Menopause

For some women the symptoms of the menopause can be unbearable. The symptoms are a result of hormonal fluctuations and imbalances that also can increase risk of heart disease and osteoporosis. Although diet is not the main treatment, a few simple changes can help reduce symptoms or work to enhance prescribed drug treatment.

Weight

Many women gain weight during the menopause. This can interfere with hormone balance, exacerbate depression and increase risk of heart disease.

Do:
Stick to a healthy balanced diet. Choose plenty of fruit and vegetables, wholegrains and low fat sources of protein and dairy foods, such as lean meats, white fish, semi-skimmed milk and low fat cheese and yoghurt.
Be active everyday.

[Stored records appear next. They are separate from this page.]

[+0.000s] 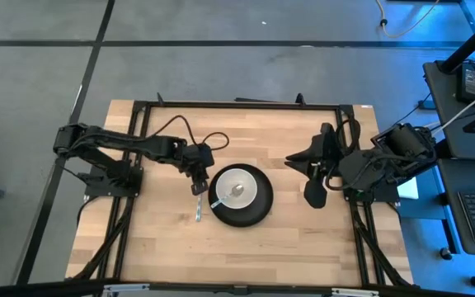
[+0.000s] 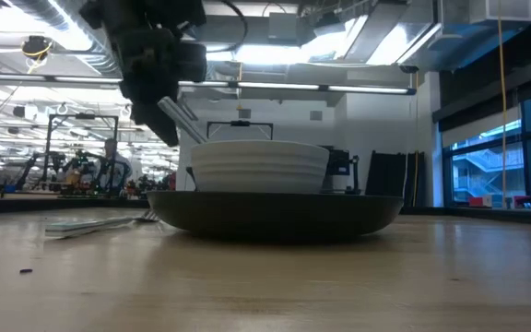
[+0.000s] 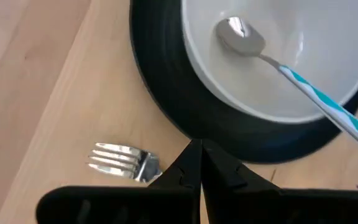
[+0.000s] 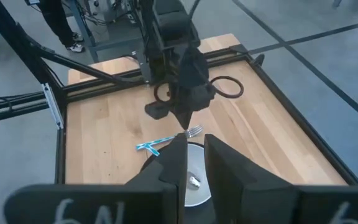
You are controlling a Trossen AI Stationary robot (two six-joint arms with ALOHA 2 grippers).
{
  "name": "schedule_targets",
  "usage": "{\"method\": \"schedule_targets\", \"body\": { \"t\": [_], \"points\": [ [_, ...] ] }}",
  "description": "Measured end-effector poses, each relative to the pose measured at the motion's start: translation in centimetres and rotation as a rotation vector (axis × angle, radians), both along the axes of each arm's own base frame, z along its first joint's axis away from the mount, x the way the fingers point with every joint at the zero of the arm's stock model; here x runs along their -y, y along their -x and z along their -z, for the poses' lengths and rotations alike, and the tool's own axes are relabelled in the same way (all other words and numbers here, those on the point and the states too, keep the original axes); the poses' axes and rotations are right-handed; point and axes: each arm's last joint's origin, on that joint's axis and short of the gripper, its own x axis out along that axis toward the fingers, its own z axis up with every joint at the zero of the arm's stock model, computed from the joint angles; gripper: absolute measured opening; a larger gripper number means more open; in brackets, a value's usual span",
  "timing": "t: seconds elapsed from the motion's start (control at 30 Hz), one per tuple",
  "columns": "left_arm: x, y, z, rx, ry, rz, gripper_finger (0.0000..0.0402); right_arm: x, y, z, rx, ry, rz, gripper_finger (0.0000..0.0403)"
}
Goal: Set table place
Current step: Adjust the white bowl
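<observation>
Near the middle of the table (image 1: 155, 247), a little toward the near edge: dark plate (image 1: 258, 213) with white bowl (image 1: 239, 188) stacked on it, spoon (image 1: 236, 191) resting inside the bowl, its teal-and-white handle sticking out over the rim toward the left. Just left of the plate, flat on the wood: fork (image 1: 198, 213), tines close by the plate's rim, apparently not touching it. Left gripper (image 1: 197, 186) poised just above the fork's end and beside the plate, fingers (image 3: 194, 168) pressed together with nothing between them, so seemingly a release already made and the fork lying free. Right gripper (image 1: 293, 161) parked off toward the right edge, well apart from the dishes, jaws only narrowly parted and holding nothing, arm waiting. Judging by the layout, most of the setting done: plate down, bowl on top, spoon in, fork laid alongside. No knife, cup or napkin visible anywhere on the table, so unclear whether anything more belongs to the place. Left to do, most likely: lift the left arm clear without nudging the fork, perhaps straighten the fork so it lies parallel to the plate's side. Main risk: closed fingertips dragging the fork or tapping the plate's rim on the way up.
</observation>
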Motion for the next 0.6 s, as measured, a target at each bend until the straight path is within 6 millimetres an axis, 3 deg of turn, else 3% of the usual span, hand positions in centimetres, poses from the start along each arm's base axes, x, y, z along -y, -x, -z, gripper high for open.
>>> {"method": "schedule_targets", "body": {
  "t": [0.6],
  "points": [
    [-0.6,-3.3,4.1,0.009,0.032,0.016,0.0000,0.0,0.0,0.0,0.004,0.001,-0.004,0.0058]
  ]
}}
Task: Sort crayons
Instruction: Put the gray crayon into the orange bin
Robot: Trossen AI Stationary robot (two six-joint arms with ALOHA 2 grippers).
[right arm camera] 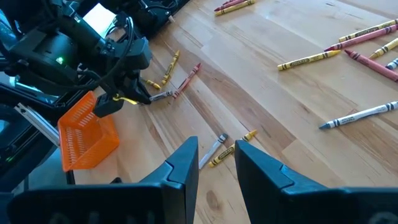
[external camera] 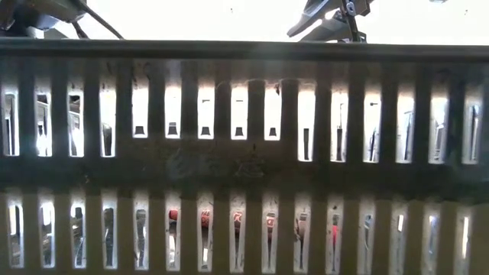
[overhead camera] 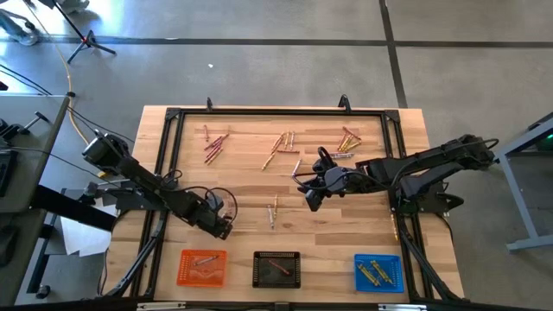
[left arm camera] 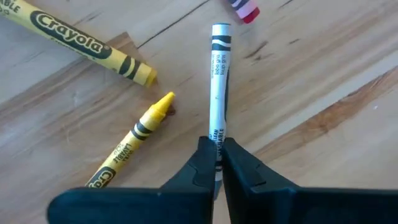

Aim for at least 30 minutes of moderate intensity activity (enough to make you feel warm and slightly breathless) at least 5 times a week. Remember you can break the 30 minutes up, for instance you could walk for 10 minutes to and from work and then spend 10 minutes digging the garden.
Don’t:
X Follow faddy diets to lose weight. Ultimately they never work and you end up back where you started.

Phytoestrogens

Recent research has been investigating the possibility that substances from plants called phytoestrogens may help to reduce the severity of hot flushes and other symptoms of the menopause. Phytoestrogens, which mimic human oestrogen, are found in soya beans, flax seeds and alfalfa sprouts.

Do:
Incorporate some of these foods into your diet. Try tofu in a stir fry, add flax seeds to salads and breakfast cereals and try alfalfa sprouts in sandwiches, salads and stir-frys.
Don’t:
X Take high strength phytoestrogen supplements without first consulting your doctor. They may interfere with your treatment.

Calcium and vitamin D

As the menopause can increase the risk of osteoporsis, a good intake of calcium and vitamin D is important to protect bones.

Do:
Consume a moderate amount of low fat dairy products everyday. Choose from milk, cheese, yoghurt, fromage frais, custard and milk puddings. Calcium-enriched soya milks also belong to this group. There is no official recommendation for the number of portions of dairy products that should be consumed each day, but a good rule of thumb is to include a source at each meal.
Include plenty of other calcium-rich, non-dairy foods. Choose from fish with soft edible bones, eggs, shellfish, broccoli, soya products (tofu) and dried apricots.
Expose face, hands and forearms to at least 30 minutes of sunlight a day.
Include dietary sources of vitamin D, such as oily fish, eggs, fortified margarines and breakfast cereals.

Omega 3 fats

Omega 3 fatty acids can help to reduce some of the symptoms of the menopause caused by inflammation. They are also important for heart health

Do:
Eat more oily fish as it is the best source of long chain omega 3 fats. Choose from mackerel, salmon, trout, herring, sardines, pilchards and fresh tuna (canned tuna doesn’t count).
Include other sources of omega 3 fats such as flax seeds, walnuts and acai fruit
Don’t:
X Eat too much; postmenopausal women can eat up to four portions a week.